E The Earnings Season And Fashions

Thursday after the market closed the US earnings season began. Among the early reporters is Alcoa, which your editor owns shares in. A college economist friend who later married a Frenchman, making her, like me, the wife of a European, used to sit on the AA board, why I own the share. We were neighbors with her parents-in-law in Brussels and I studied French with her sister-in-law. Judy has since retired but I kept the stock.

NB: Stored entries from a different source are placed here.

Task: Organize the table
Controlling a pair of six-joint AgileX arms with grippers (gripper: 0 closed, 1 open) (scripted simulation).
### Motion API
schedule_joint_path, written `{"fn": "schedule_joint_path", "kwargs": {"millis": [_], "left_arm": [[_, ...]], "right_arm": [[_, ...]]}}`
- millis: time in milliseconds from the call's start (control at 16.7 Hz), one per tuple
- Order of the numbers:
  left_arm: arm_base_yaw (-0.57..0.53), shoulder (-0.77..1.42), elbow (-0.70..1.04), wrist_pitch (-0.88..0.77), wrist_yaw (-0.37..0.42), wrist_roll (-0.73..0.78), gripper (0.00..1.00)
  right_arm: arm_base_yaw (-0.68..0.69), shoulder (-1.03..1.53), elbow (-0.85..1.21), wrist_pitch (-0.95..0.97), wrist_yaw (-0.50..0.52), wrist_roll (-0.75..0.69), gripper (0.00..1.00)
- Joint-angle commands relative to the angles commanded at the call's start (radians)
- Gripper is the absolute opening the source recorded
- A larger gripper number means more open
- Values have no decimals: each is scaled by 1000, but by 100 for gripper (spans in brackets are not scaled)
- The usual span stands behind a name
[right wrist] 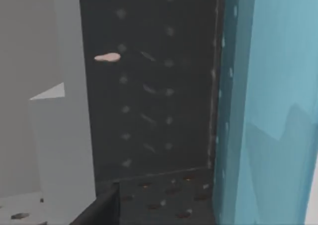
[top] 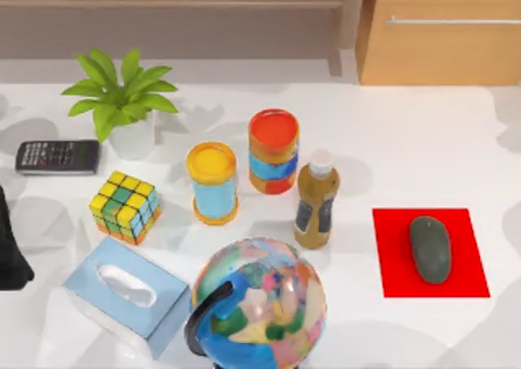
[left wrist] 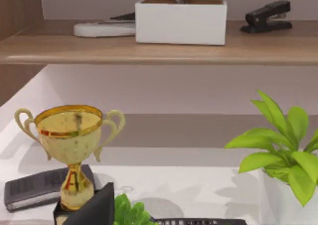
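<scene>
The white table (top: 423, 133) holds several items. A grey mouse (top: 430, 249) lies on a red mat (top: 395, 259) at the right. Near the middle stand a yellow-lidded can (top: 212, 182), an orange-lidded can (top: 273, 150) and a brown bottle (top: 316, 204). A colourful globe (top: 259, 308) is at the front. My left arm (top: 11, 251) is parked at the left edge. A dark part of my left gripper (left wrist: 94, 209) shows low in the left wrist view, in front of a gold trophy (left wrist: 72, 135). A dark part of my right gripper (right wrist: 99, 210) faces a dark dotted panel (right wrist: 149, 96).
A potted plant (top: 122, 100), a black calculator (top: 57, 156), a colour cube (top: 124, 207) and a blue tissue box (top: 126, 294) fill the left side. A wooden drawer cabinet (top: 444, 39) stands at the back right. A shelf (left wrist: 159, 48) carries a white box (left wrist: 180, 21) and a stapler (left wrist: 267, 15).
</scene>
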Motion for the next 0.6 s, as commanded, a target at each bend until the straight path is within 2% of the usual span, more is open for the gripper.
{"fn": "schedule_joint_path", "kwargs": {"millis": [600], "left_arm": [[0, 0, 0, 0, 0, 0, 100]], "right_arm": [[-65, -130, -190, 50, -63, -20, 100]]}}
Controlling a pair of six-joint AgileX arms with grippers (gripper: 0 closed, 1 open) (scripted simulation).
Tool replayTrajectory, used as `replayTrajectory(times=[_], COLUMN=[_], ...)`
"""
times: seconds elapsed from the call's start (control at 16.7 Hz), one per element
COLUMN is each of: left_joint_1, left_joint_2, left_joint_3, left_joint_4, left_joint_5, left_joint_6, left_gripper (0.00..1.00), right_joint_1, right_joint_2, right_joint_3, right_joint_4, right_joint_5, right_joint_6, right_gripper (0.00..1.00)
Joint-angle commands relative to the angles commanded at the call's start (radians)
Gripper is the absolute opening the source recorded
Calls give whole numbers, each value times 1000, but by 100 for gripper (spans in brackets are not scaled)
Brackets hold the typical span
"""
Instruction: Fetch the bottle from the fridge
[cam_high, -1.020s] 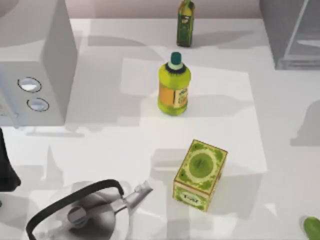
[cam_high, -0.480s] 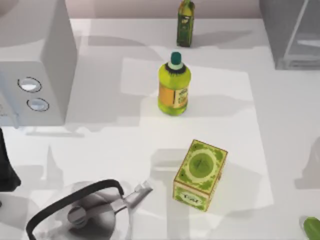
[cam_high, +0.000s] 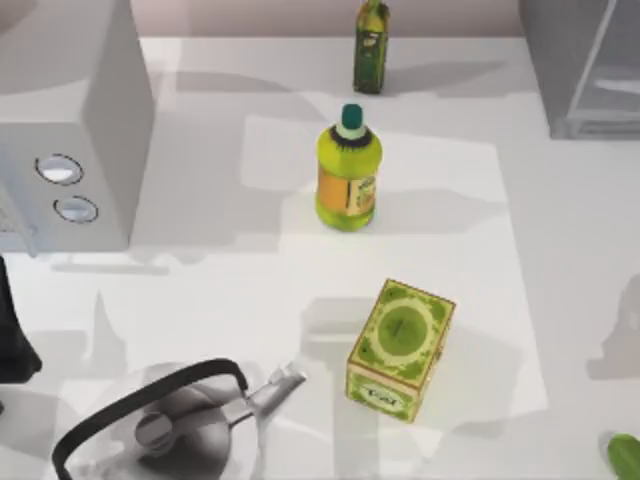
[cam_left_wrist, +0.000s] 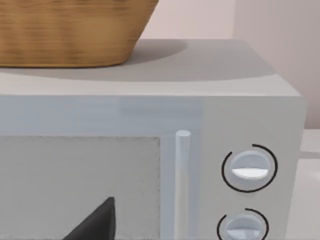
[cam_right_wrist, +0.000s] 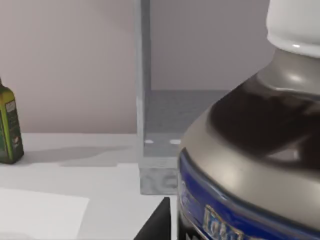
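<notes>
Bottle (cam_right_wrist: 260, 150) seen very close from the right wrist: white cap, pale grey shoulder, dark band, then a blue label with lettering lower down. It stands nearer the wrist than the fridge (cam_right_wrist: 165, 125), outside the cabinet; a dark finger tip (cam_right_wrist: 156, 222) of the right gripper shows beside its base, but whether the fingers clamp the bottle cannot be told. From above, the fridge (cam_high: 585, 65) occupies the far right corner of the table (cam_high: 200, 290), grey, with its thin door panel swung open. Slim dark green bottle (cam_high: 370, 47) at the far edge, middle; also seen from the right wrist, well apart from the fridge. Yellow-green bottle (cam_high: 348, 172) with teal cap upright on a pale mat (cam_high: 450, 200) at the centre. Green patterned tin (cam_high: 400, 348) nearer the front edge, on the mat's near portion. Kettle (cam_high: 170, 425) with black handle at the front left corner. Microwave (cam_high: 70, 130) with two dials on the left edge; a wicker basket (cam_left_wrist: 70, 30) sits on top of it. Left arm parked at the left edge facing the microwave; one dark finger tip (cam_left_wrist: 95, 222) visible, finger state cannot be told. Table white, wall behind pale pinkish.
</notes>
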Motion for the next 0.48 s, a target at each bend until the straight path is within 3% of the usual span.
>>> replayTrajectory(times=[0.24, 0.48], left_joint_1=[0, 0], left_joint_2=[0, 0], left_joint_3=[0, 0], left_joint_4=[0, 0], left_joint_5=[0, 0], left_joint_6=[0, 0], left_gripper=[100, 100], right_joint_1=[137, 360], right_joint_2=[95, 297], right_joint_3=[30, 38], right_joint_4=[143, 402], right_joint_5=[78, 232], right_joint_6=[6, 17], right_gripper=[0, 0])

Looking at the Paris fashion shows I think designers are not only going in for handicrafts, a dash of pre-technology out of sync with how we now live, but that the bobbles and laces, bells and tchotches on the latest garments are also overly cute and likely to get in the way of their wearers’ lifestyle, even if they are trophy wives well away from the world of work. Back-to-barefoot peasantry is fine in party dresses for little girls  (under 7 before they know better) but not for their mamas or grandmas!

The IMF published figures before its Peru summit meeting stating that emerging markets debt is so high at $3 trillion that the result may be global economic turmoil stalling global recovery. This could lead to fire sales and volatility, according to the IMF economists.

However the numbers are misleading. While cheap credit has risks, the emerging markets have some ways to repay their debt. One fund flow left out by the IMF is the hundreds of millions of annual remittances sent home by emerging market expatriate workers. This money feeds into their homeland economies and also can be converted to repay the annual bite.

The reason the IMF leaves out remittances is that it is in the business of organizing foreign aid, which is dwarfed by worker payments according to The Economist.

There is a link between hemlines and economic outlook, but the problem is nobody knows which way it now goes. My own view is that fashion switching gears is as much a sign of desperation as of creativity, requiring wardrobe spending for fashionistas, among whom I do not number myself. The last time I was up on the trends was when I wore a size 6X and my daddy worked in a children’s dress company (children did not include boys.) That was when garments were made in the South or in Mexico, not in China.

More  follows from Canada, Germany, Britain, India, Russia, The Netherlands, Israel, Ireland, Colombia, Mexico, and China.

• I bought more Agrium yesterday despite worries about its Australian business which is on the block (not sold as I mistakenly wrote). Down Under is a key site for AGU sales, along with the Americas and Egypt.

Unlike troubled POT (Potash of Saskatchewan), AGU sells all 3 major plant foods: nitrogen, phosphates, and potash, plus specialty fertilizers and controlled-release plant foods.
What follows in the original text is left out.